:: Your task ::
Give back all the entries below. Omit none of them.

Stored dataset items:

+-------+

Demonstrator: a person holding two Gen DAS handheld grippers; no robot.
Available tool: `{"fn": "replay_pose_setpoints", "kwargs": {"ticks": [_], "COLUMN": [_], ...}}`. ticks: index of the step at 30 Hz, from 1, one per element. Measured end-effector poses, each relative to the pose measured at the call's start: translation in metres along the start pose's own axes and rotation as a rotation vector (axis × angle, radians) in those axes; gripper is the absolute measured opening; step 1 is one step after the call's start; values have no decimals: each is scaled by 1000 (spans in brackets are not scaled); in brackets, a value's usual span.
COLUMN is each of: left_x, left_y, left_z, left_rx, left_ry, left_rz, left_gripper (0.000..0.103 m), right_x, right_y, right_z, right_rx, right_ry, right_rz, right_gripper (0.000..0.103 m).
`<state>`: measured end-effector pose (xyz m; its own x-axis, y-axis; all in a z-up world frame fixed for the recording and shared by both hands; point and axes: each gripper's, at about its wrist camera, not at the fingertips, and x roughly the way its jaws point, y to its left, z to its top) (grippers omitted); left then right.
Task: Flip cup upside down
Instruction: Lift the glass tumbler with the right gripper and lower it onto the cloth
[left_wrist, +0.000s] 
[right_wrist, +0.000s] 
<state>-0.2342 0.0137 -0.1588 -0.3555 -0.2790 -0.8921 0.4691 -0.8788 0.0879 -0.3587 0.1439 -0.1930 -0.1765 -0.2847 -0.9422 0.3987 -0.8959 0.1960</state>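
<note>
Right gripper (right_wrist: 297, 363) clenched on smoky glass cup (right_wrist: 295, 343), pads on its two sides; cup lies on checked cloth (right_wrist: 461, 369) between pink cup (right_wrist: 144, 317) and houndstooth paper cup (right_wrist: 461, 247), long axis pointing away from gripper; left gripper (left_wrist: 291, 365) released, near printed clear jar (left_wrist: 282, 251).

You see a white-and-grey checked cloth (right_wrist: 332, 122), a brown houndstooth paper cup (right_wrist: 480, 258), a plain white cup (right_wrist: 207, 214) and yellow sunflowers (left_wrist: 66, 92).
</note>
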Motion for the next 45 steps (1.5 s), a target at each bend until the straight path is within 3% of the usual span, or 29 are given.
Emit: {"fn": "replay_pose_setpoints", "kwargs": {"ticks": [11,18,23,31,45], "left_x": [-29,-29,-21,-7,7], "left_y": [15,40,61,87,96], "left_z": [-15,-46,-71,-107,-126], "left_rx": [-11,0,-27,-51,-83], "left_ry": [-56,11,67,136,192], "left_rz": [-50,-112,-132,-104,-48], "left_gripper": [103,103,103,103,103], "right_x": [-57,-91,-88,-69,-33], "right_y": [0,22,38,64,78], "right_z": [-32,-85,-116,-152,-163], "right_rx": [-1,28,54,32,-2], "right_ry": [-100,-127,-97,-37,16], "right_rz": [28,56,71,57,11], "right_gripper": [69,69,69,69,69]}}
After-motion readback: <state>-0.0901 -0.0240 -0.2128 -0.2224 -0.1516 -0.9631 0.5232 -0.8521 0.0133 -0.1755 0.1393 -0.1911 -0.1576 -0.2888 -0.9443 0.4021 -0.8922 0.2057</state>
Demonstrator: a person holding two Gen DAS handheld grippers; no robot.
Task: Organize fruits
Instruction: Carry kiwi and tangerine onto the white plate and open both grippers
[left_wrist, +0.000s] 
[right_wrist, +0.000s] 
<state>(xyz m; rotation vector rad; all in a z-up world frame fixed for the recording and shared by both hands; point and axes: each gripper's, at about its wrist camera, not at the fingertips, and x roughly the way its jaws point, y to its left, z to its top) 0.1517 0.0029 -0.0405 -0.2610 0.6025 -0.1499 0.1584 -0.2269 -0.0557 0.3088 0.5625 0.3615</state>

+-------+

:: Your solution ::
Demonstrator: a person holding two Gen DAS handheld grippers; no robot.
Available tool: `{"fn": "replay_pose_setpoints", "kwargs": {"ticks": [_], "COLUMN": [_], ...}}`. ticks: index of the step at 30 Hz, from 1, one per element. Measured end-effector poses, each relative to the pose measured at the call's start: translation in metres along the start pose's own axes and rotation as a rotation vector (axis × angle, radians) in those axes; gripper is the absolute measured opening; step 1 is one step after the call's start; values have no decimals: each is scaled by 1000 (spans in brackets are not scaled); in brackets, a value's usual span.
COLUMN is each of: left_x, left_y, left_z, left_rx, left_ry, left_rz, left_gripper (0.000..0.103 m), right_x, right_y, right_z, right_rx, right_ry, right_rz, right_gripper (0.000..0.103 m).
`<state>`: measured end-effector pose (xyz m; its own x-axis, y-axis; all in a z-up world frame fixed for the recording and shared by both hands; point and axes: each gripper's, at about its wrist camera, not at the fingertips, and x roughly the way its jaws point, y to its left, z to its top) (grippers omitted); left then right.
Task: Flip cup upside down
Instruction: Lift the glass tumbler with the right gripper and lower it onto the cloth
[left_wrist, +0.000s] 
[right_wrist, +0.000s] 
<state>-0.2342 0.0137 -0.1588 -0.3555 -0.2790 -0.8921 0.4691 -0.8788 0.0879 -0.3587 0.1439 -0.1930 -0.1765 -0.2847 -0.9422 0.3987 -0.8959 0.1960</state>
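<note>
Right gripper (right_wrist: 297, 363) clenched on smoky glass cup (right_wrist: 295, 343), pads on its two sides; cup lies on checked cloth (right_wrist: 461, 369) between pink cup (right_wrist: 144, 317) and houndstooth paper cup (right_wrist: 461, 247), long axis pointing away from gripper; left gripper (left_wrist: 291, 365) released, near printed clear jar (left_wrist: 282, 251).

You see a white-and-grey checked cloth (right_wrist: 332, 122), a brown houndstooth paper cup (right_wrist: 480, 258), a plain white cup (right_wrist: 207, 214) and yellow sunflowers (left_wrist: 66, 92).
</note>
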Motion for the next 45 steps (1.5 s), a target at each bend until the straight path is within 3% of the usual span, or 29 are given.
Emit: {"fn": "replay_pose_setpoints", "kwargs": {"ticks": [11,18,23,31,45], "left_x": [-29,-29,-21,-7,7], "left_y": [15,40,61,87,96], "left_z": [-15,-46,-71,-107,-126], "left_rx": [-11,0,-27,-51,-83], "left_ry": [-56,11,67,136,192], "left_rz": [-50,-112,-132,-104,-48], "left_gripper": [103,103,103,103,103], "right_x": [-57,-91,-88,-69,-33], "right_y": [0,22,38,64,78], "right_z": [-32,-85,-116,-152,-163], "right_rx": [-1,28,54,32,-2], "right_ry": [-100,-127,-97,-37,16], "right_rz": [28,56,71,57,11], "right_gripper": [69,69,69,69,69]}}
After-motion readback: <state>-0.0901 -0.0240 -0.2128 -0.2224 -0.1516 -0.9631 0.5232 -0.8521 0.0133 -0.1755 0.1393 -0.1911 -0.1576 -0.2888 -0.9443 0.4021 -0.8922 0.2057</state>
Demonstrator: a person holding two Gen DAS handheld grippers; no robot.
Task: Organize fruits
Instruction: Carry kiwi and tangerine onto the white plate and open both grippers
[left_wrist, +0.000s] 
[right_wrist, +0.000s] 
<state>(xyz m; rotation vector rad; all in a z-up world frame fixed for the recording and shared by both hands; point and axes: each gripper's, at about its wrist camera, not at the fingertips, and x roughly the way its jaws point, y to its left, z to its top) 0.1517 0.0029 -0.0405 -0.2610 0.6025 -0.1499 0.1584 -0.2269 -0.0557 0.3088 0.5625 0.3615</state>

None of the exercise remains to be done.